Berbicara tentang pendidikan melalui perspektif sosiologi sejatinya tidak terlepas dari sebuah konflik aliran. Dalam perspektif sosiologi pendidikan, secara umum aliran dalam pendidikan terbagi menjadi dua, yaitu strukturalisme dan humanisme.
Eksistensi aliran strukturalisme dan humanisme dalam dunia dunia pendidikan mengindikasikan ketidakmampuan para praktisi pendidikan dalam membaca realitas yang ada. Sejatinya dalam membaca pendidikan membutuhkan penggabungan kedua aliran tersebut (konvergensi).
Konsepsi pendidikan Ibnu Khaldun merupakan gabungan aliran strukturalisme dan humanisme. Ibnu Khaldun memandang pendidikan bertujuan untuk mengembangkan potensi akal-pikiran, sikap dan keterampilan manusia dalam proses belajar. Dari proses ibelajar ini kemudian diyakini terbentuk kompetensi (soft skill), yang akan mengantarkan peserta didik mencapai kematangan dalam rangka mensosialisasikannya sebagai anggota masyarakat sekaligus bermanfaat bagi sistem sosial. Melalui proses pendidikan, manusia dinilai mampu menciptakan realitas sosialnya serta melahirkan ilmu pengetahuan, bahasa dan aturan-aturan untuk membangun suatu peradaban.
Konstruktivisme pendidikan Ibnu Khaldun turut memengaruhi perkembangan konsepsi pendidikan. Bahwa pendidikan tidak hanya membekali peserta didik dengan ilmu pengetahuan dan soft skill, tetapi juga membekali peserta didik dengan akhlak sebagai bekal untuk hidup di akhirat kelak.
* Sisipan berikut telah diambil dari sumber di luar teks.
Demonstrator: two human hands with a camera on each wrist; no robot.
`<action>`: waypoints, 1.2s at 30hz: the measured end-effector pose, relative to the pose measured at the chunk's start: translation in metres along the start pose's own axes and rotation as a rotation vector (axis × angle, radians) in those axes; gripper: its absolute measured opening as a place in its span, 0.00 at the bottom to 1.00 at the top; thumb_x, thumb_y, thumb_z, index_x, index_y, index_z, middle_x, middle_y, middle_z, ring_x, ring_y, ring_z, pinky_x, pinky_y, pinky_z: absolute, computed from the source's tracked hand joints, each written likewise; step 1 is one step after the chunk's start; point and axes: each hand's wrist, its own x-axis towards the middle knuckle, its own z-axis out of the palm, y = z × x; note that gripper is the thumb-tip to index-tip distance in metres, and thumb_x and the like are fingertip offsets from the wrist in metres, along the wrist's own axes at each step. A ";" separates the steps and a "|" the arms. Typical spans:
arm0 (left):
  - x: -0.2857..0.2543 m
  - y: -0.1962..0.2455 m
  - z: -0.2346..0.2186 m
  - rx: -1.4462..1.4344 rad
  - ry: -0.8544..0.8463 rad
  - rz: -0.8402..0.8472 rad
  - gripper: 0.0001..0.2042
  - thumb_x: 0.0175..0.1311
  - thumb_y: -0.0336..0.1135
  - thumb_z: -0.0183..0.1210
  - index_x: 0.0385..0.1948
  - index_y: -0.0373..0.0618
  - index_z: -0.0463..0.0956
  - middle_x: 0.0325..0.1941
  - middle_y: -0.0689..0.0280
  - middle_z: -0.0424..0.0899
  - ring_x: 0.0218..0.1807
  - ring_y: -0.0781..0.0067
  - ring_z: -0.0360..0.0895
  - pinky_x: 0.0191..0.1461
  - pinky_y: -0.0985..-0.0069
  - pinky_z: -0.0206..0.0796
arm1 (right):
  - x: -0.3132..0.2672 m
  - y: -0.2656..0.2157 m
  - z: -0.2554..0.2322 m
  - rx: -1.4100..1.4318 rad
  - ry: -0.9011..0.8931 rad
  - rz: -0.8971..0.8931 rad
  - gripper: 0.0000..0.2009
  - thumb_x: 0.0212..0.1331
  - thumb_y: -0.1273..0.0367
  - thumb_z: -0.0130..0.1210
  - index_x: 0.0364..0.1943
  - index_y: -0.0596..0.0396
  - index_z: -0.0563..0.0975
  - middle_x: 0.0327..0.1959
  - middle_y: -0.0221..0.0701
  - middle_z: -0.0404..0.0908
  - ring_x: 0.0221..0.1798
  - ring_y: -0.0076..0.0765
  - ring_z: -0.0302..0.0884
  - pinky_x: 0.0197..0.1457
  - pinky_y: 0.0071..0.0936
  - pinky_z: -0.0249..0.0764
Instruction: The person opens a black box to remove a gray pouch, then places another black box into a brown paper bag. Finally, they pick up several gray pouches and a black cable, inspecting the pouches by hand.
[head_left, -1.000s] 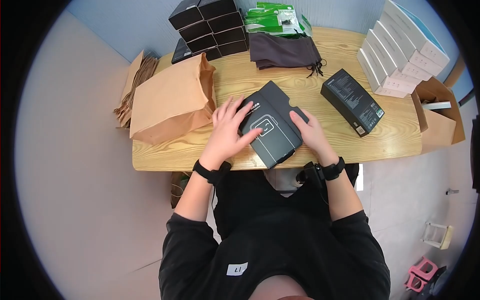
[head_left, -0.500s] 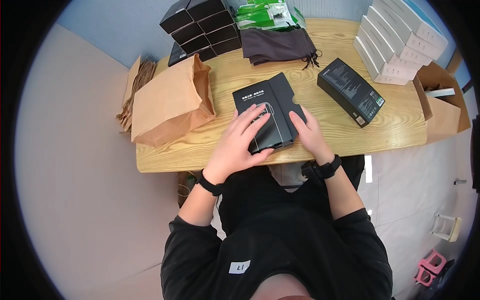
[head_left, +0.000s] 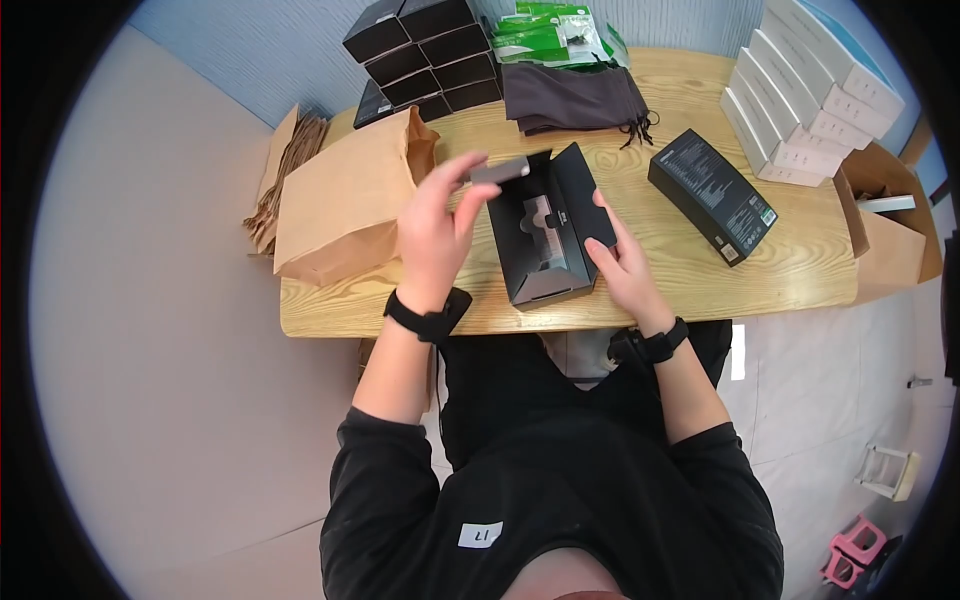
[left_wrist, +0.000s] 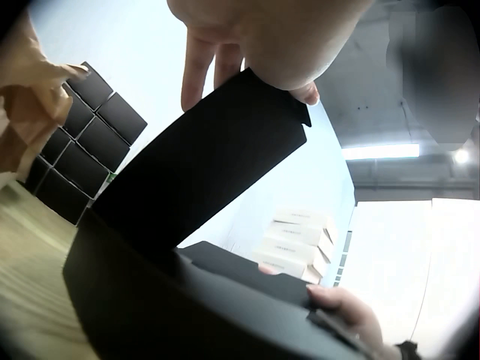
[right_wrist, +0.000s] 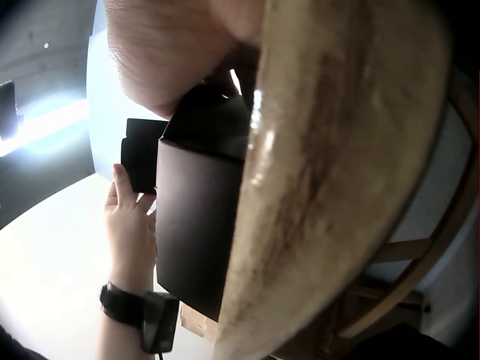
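Observation:
A black box stands open near the table's front edge, a pale, shiny piece visible inside. On its left, my left hand pinches the raised lid flap between thumb and fingers; in the left wrist view that flap rises steeply from the box under the left hand. My right hand grips the box's right side panel, thumb on its face. The right wrist view has the box's outer wall, the right hand above it and the left hand beyond.
Right of the open box lies another black box. A brown paper bag stands at left. Stacked black boxes, a dark cloth pouch, green packets and white boxes line the back. A carton is at far right.
The box's printed top face has swung up and left with my left hand, uncovering the inside. My right hand keeps hold of the right side.

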 end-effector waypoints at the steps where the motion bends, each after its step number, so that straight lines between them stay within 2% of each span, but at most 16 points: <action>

Kurikulum didesain berdasarkan sifat realistik-materialistik yang tidak mendikotomi pendidikan intelektual maupun praktis, sebagai alat untuk membina potensi peserta didik sehingga dapat mencapai tujuan pendidikan, tentunya yang sesuai dengan nilai-nilai kemasyarakatan. Guru berperan sebagai seorang yang diyakini mampu mengantarkan peserta didiknya sebagai subjek pendidikan untuk menguasai kompetensi-kompetensi yang telah ditentukan dalam proses pembelajaran sehingga dapat bermanfaat, baik bagi dirinya sendiri maupun masyarakat.